_REQUIRED WORK_. Your response should consist of the lines below, printed exactly.

_DATA_.
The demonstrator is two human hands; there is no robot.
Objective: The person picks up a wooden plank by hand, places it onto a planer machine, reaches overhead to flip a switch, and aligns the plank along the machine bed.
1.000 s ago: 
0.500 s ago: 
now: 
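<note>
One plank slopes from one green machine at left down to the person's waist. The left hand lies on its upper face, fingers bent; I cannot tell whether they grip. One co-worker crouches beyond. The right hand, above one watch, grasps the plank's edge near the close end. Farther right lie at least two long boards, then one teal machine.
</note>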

_EXERCISE SOLUTION_.
The demonstrator is two human hands; there is no robot.
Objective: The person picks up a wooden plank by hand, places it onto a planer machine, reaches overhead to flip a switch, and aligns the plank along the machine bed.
1.000 s ago: 
0.500 s ago: 
now: 
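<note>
One plank slopes from one green machine at left down to the person's waist. The left hand lies on its upper face, fingers bent; I cannot tell whether they grip. One co-worker crouches beyond. The right hand, above one watch, grasps the plank's edge near the close end. Farther right lie at least two long boards, then one teal machine.
</note>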

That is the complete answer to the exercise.